== GIVEN MATERIAL ==
*** Block opens ***

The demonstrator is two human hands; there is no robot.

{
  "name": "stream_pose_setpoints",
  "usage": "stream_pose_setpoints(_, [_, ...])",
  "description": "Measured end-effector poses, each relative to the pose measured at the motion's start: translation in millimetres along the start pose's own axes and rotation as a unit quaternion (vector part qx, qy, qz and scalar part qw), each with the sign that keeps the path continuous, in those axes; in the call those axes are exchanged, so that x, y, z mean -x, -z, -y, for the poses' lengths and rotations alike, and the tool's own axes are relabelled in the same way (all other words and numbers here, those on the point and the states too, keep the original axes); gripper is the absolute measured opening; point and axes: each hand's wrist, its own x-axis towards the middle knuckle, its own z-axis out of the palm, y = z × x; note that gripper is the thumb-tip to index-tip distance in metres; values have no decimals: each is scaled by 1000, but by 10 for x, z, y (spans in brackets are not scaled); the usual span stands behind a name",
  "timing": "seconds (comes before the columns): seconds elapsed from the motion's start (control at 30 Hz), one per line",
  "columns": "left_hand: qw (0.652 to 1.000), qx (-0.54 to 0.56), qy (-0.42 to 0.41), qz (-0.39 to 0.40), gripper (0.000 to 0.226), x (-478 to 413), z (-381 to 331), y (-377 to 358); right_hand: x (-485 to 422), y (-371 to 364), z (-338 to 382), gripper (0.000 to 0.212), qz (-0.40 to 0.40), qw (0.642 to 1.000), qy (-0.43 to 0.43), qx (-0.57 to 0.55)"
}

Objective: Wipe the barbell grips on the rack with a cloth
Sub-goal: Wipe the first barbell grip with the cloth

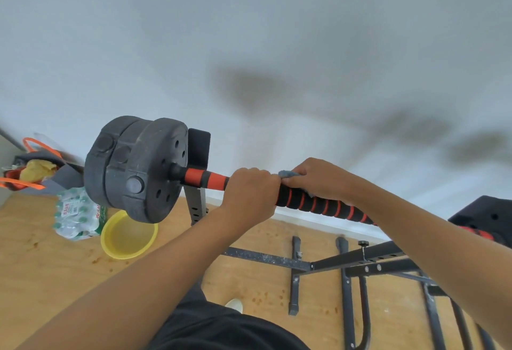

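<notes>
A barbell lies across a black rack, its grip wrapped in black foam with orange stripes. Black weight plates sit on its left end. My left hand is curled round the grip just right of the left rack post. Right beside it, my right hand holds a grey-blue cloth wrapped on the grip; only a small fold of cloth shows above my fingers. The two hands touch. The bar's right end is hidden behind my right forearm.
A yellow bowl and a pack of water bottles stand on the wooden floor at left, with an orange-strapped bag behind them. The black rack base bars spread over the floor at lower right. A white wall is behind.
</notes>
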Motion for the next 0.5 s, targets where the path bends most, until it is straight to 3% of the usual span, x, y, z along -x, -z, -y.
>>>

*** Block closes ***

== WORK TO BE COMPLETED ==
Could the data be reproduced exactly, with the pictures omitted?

== ANSWER SPACE ==
The demonstrator is two human hands; there is no robot.

{
  "name": "stream_pose_setpoints",
  "usage": "stream_pose_setpoints(_, [_, ...])",
  "description": "Measured end-effector poses, each relative to the pose measured at the motion's start: translation in millimetres along the start pose's own axes and rotation as a unit quaternion (vector part qx, qy, qz and scalar part qw), each with the sign that keeps the path continuous, in those axes; in the call those axes are exchanged, so that x, y, z mean -x, -z, -y, for the poses' lengths and rotations alike, and the tool's own axes are relabelled in the same way (all other words and numbers here, those on the point and the states too, keep the original axes); gripper is the absolute measured opening; point and axes: each hand's wrist, its own x-axis towards the middle knuckle, its own z-axis out of the palm, y = z × x; note that gripper is the thumb-tip to index-tip distance in metres; values have no decimals: each is scaled by 1000, but by 10 for x, z, y (spans in brackets are not scaled); the usual span stands behind a name",
  "timing": "seconds (comes before the columns): seconds elapsed from the motion's start (control at 30 Hz), one per line",
  "columns": "left_hand: qw (0.652 to 1.000), qx (-0.54 to 0.56), qy (-0.42 to 0.41), qz (-0.39 to 0.40), gripper (0.000 to 0.226), x (-478 to 413), z (-381 to 331), y (-377 to 358); right_hand: x (-485 to 422), y (-371 to 364), z (-338 to 382), gripper (0.000 to 0.212), qz (-0.40 to 0.40), qw (0.642 to 1.000), qy (-0.43 to 0.43), qx (-0.57 to 0.55)"
}

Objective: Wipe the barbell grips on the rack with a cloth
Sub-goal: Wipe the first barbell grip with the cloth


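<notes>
A barbell lies across a black rack, its grip wrapped in black foam with orange stripes. Black weight plates sit on its left end. My left hand is curled round the grip just right of the left rack post. Right beside it, my right hand holds a grey-blue cloth wrapped on the grip; only a small fold of cloth shows above my fingers. The two hands touch. The bar's right end is hidden behind my right forearm.
A yellow bowl and a pack of water bottles stand on the wooden floor at left, with an orange-strapped bag behind them. The black rack base bars spread over the floor at lower right. A white wall is behind.
</notes>
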Motion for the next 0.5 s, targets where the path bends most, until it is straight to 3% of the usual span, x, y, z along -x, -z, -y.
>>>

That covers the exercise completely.